However, the Sting matrix could be hard to translated to objects, such as the books that have properties like ID and PRICE.

Converting each object to a standalone map would make it more sensible, and it is very simple: parsing an XML document could be implemented by merely calling a function with only one String parameter to specify the target Element. For the previous books.xml, you can specify the Elements to be parsed as "book":

@Test
public void testDocument_mapOf() {

	URL url = Thread.currentThread().getContextClassLoader()
		.getResource("books.xml");

	Document doc = EasySAXParser.parse(url);

	List<? extends Map<String, String>> maps = doc.mapOf("book");

	System.out.println(maps.get(0));

	System.out.println(maps.get(1));
}

The result is 12 Map<String, String> for the 12 books, for the first two XML <book> elements shown below:

   <book id="bk101">
      <author>Gambardella, Matthew</author>
      <title>XML Developer's Guide</title>
      <genre>Computer</genre>
<!--       <price>44.95</price> -->
      <publish_date>2000-10-01</publish_date>
      <description>An in-depth look at creating applications 
      with XML.</description>
   </book>
   <book id="bk102">
      <author>Ralls, Kim</author>
      <title>Midnight Rain</title>
      <genre>Fantasy</genre>
      <price>5.95</price>
      <publish_date>2000-12-16</publish_date>
      <description>A former architect battles corporate zombies, 
      an evil sorceress, and her own childhood to become queen 
      of the world.</description>
   </book>

The corresponding first two Map<String, String> are printed out:

{author=Gambardella, Matthew, genre=Computer, description=An in-depth look at creating applications 
      with XML., id=bk101, title=XML Developer's Guide, publish_date=2000-10-01}
{author=Ralls, Kim, price=5.95, genre=Fantasy, description=A former architect battles corporate zombies, 
      an evil sorceress, and her own childhood to become queen of the world., id=bk102, title=Midnight Rain, publish_date=2000-12-16}

Straightforward and no need to worry that some <book> have more or less properties than others.

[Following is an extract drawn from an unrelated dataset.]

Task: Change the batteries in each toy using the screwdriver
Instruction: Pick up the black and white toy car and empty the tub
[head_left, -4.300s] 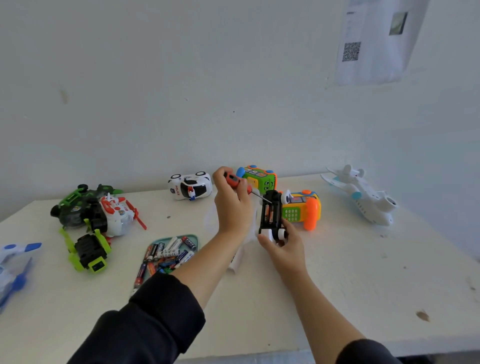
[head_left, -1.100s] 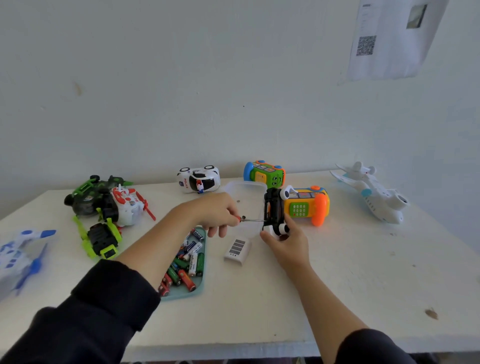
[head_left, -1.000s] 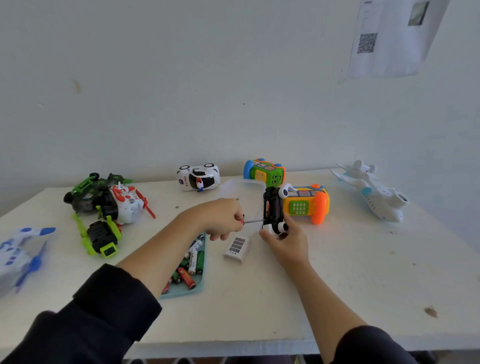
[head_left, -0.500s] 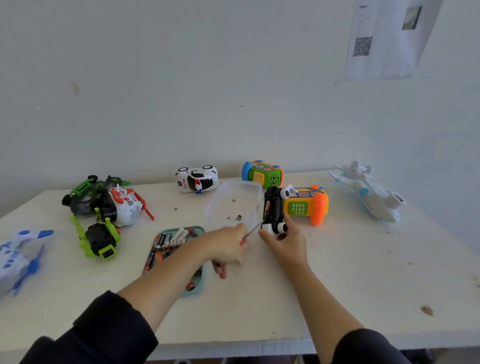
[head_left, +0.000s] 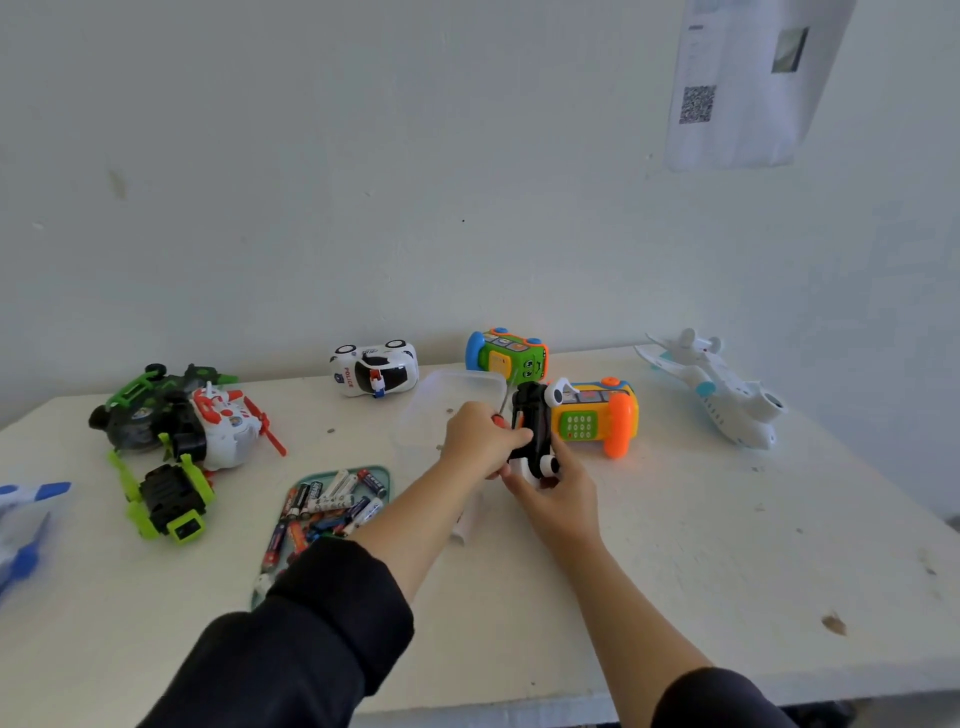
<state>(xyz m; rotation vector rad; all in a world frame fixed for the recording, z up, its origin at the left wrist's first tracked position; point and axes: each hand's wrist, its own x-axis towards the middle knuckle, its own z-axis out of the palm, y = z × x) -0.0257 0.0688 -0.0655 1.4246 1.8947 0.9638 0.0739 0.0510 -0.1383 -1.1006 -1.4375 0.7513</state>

In addition, supposing that you have already defined how to map Element/Attribute to some standard keys, then you can call the method with a Map to include entries concerned and how to generate keys of the outcome like this:

@Test
public void testDocument_mapOf_WithAliasSpecified() {

	URL url = Thread.currentThread().getContextClassLoader()
		.getResource("books.xml");

	Document doc = EasySAXParser.parse(url);

	Map<String, String> pathes = new LinkedHashMap<String, String>();

	pathes.put("id", "ID");

	pathes.put("author", "AUTHOR");

	pathes.put("title", "TITLE");

	pathes.put("genre", "GENRE");

	pathes.put("price", "PRICE");

	pathes.put("publish_date", "DATE");

	//pathes.put("description", "DESCRIPTION");

	pathes.put("author", "AUTHOR");

	List<? extends Map<String, String>> maps = doc.mapOf("book", pathes);

	System.out.println(maps.get(0));

	System.out.println(maps.get(1));
}

Then the first two books would be presented as following two maps:

{DATE=2000-10-01, TITLE=XML Developer's Guide, GENRE=Computer, ID=bk101, AUTHOR=Gambardella, Matthew}
{DATE=2000-12-16, PRICE=5.95, TITLE=Midnight Rain, GENRE=Fantasy, ID=bk102, AUTHOR=Ralls, Kim}

Notice the first parameter of "book" could be replaced with any kind of Element, then their attributes/childElements would be used to compose the Map<> automatically.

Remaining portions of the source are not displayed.